━━ Input data ━━

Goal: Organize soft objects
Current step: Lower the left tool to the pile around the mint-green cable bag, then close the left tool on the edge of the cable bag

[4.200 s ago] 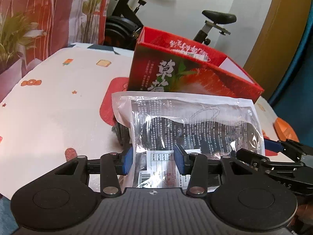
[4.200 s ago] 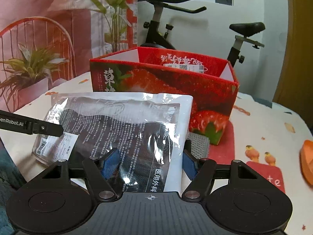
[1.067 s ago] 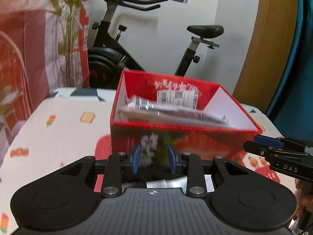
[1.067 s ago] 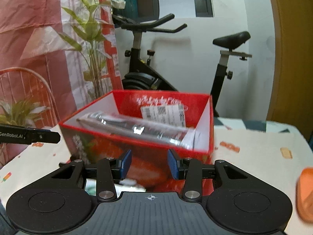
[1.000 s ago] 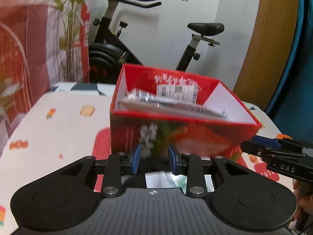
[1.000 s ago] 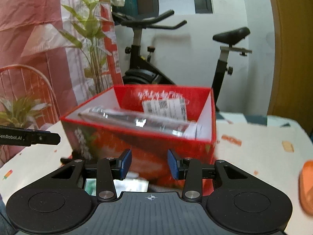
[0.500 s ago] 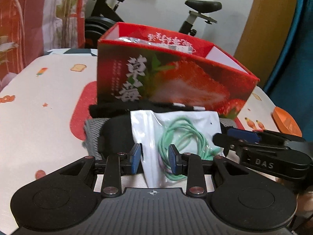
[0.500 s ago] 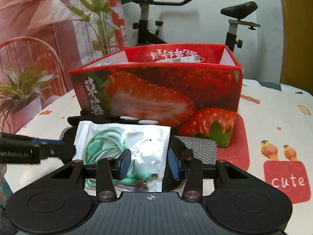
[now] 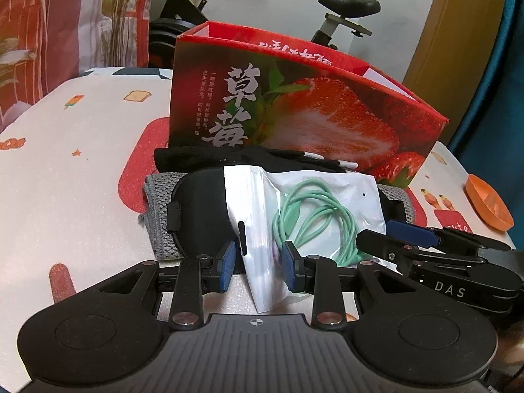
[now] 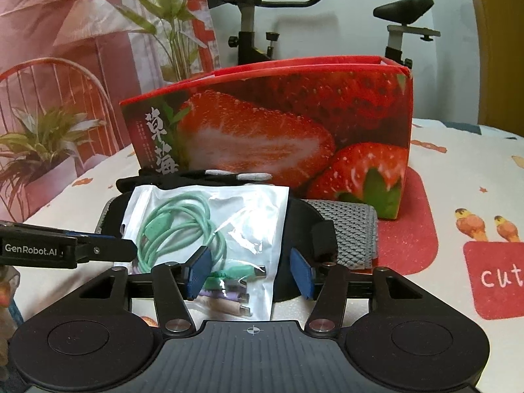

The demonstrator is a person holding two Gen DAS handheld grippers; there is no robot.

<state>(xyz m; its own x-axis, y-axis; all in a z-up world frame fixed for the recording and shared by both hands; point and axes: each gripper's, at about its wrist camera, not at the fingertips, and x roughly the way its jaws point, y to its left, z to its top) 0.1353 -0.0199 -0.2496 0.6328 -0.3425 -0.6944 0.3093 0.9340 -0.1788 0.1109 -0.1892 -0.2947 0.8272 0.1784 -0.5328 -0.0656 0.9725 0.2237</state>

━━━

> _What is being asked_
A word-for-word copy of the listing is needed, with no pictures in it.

> _Response to this exercise_
Goal: Organize soft objects
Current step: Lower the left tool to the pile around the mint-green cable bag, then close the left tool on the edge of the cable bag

[4.200 s ago] 
[4.200 s ago] 
[1.067 s ago] 
[1.067 s ago] 
[1.000 s ago] 
[1.000 s ago] 
[0.500 s ago] 
[0.500 s ago] 
[now] 
[now] 

The demonstrator is a person holding two Gen DAS handheld grippers; there is no robot.

<state>(xyz m; its own x-axis, y-axis; all in a z-up world frame fixed for the recording and shared by both hands; point and axes: each gripper's, at about its wrist camera, not at the fingertips, and x roughly the way its jaws point, y to its left, z to its top) 0.1353 -0.0199 -0.2496 0.6328 -0.3425 -0.6944 0.3093 0.9340 -0.1788 0.1109 -0.1892 -0.2947 0.8272 0.1784 -0.5328 -0.0656 0.9725 0.2237</state>

Nothing further is required for this answer.